「ねぇ〜里衣?」

沙希は教室の窓の外を眺めながら話す。


「何?」


「あたしさっきあんな事言っちゃってたけどさ、やっぱり里衣の好きな人は直哉先輩でしょ?」


「……ん。」


「ちゃんと話し合わないと分かんないこともあるんじゃないかな…?」


「…うん。

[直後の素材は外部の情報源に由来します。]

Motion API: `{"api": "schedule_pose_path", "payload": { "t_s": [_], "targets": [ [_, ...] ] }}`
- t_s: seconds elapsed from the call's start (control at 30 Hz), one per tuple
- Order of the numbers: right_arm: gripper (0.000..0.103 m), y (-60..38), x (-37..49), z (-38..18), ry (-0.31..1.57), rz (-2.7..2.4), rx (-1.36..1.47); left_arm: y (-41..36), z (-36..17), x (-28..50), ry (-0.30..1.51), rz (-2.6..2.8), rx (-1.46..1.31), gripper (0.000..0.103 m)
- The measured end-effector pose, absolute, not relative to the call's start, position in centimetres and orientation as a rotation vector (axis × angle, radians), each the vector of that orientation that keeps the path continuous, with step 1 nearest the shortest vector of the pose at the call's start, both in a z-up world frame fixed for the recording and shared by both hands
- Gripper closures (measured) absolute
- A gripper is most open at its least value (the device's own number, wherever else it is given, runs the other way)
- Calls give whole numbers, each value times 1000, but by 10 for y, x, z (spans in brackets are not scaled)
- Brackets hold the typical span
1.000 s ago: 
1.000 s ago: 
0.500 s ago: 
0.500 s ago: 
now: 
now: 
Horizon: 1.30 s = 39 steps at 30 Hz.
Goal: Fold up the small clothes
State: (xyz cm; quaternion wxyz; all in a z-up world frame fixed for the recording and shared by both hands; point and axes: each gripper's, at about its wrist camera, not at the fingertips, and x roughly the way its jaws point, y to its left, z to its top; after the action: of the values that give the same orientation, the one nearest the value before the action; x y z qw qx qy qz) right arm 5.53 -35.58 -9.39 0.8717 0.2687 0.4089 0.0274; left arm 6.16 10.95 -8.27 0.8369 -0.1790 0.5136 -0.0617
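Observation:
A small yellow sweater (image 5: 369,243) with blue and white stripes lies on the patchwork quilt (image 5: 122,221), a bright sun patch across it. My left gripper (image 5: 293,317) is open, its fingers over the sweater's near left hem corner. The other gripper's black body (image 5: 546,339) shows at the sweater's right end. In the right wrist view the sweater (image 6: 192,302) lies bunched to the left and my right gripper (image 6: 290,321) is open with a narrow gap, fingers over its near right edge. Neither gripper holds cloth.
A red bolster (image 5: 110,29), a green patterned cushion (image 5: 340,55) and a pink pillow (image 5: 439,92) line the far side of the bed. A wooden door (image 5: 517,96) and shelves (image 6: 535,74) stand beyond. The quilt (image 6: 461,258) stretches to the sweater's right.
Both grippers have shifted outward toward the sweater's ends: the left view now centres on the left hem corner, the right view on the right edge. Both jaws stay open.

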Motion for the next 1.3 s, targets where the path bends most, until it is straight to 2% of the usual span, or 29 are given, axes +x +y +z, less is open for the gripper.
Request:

」


分かってるよ…。
ちゃんと聞いたら、浮気なんかじゃないかもしれない。

でも…やっぱさ…

悪いのは明らか直哉の方でしょ……?


「……でもさぁ、沙希………っておい、聞いてる?」


沙希の方を見ると、沙希はあたしの話を聞く様子もなく窓に身を乗り出し、一点をジッと見つめている。



「おーい…沙希?」


「里衣っ!ちょっ…来て来て!」


沙希は少し興奮した様子で手招きする。


「何ー…?」

あたしも窓の方へ近づく。


「何何?なんもなくない?」

「ほらっあそこ!校門のとこ!」


沙希が指さす方向を見る。



そこには、だるそうに校門に寄っかかる男の姿。

「………あ。」


直哉だ………。


「ほらっ!里衣の事待ってるよ!」

沙希があたしの背中をポンッと叩いた。


「直哉先輩だって、里衣の事、好きだって言ってるんだし、もし本当に浮気なら…それはそれで話し合わなきゃだし、とりあえず会って話さないと………ね?」

「……ぅん。」

「昨日みたいにすぐ怒って帰んなよーっ」


沙希はそう言って、あたしの背中を押した。

あたしは沙希に手を振ると校門に向かって走った。